The full listing below should be repeated exactly.

════

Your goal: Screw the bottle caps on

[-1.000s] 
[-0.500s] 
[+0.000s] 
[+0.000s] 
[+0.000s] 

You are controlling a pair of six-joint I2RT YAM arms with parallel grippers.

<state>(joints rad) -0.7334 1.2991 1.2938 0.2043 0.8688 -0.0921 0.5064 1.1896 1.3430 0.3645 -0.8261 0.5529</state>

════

> _Response_
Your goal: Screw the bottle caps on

[-1.000s] 
[-0.500s] 
[+0.000s] 
[+0.000s] 
[+0.000s] 

You are controlling a pair of six-joint I2RT YAM arms with parallel grippers.

<state>(joints rad) -0.7334 1.2991 1.2938 0.2043 0.8688 -0.0921 0.5064 1.1896 1.3430 0.3645 -0.8261 0.5529</state>

That completes the exercise.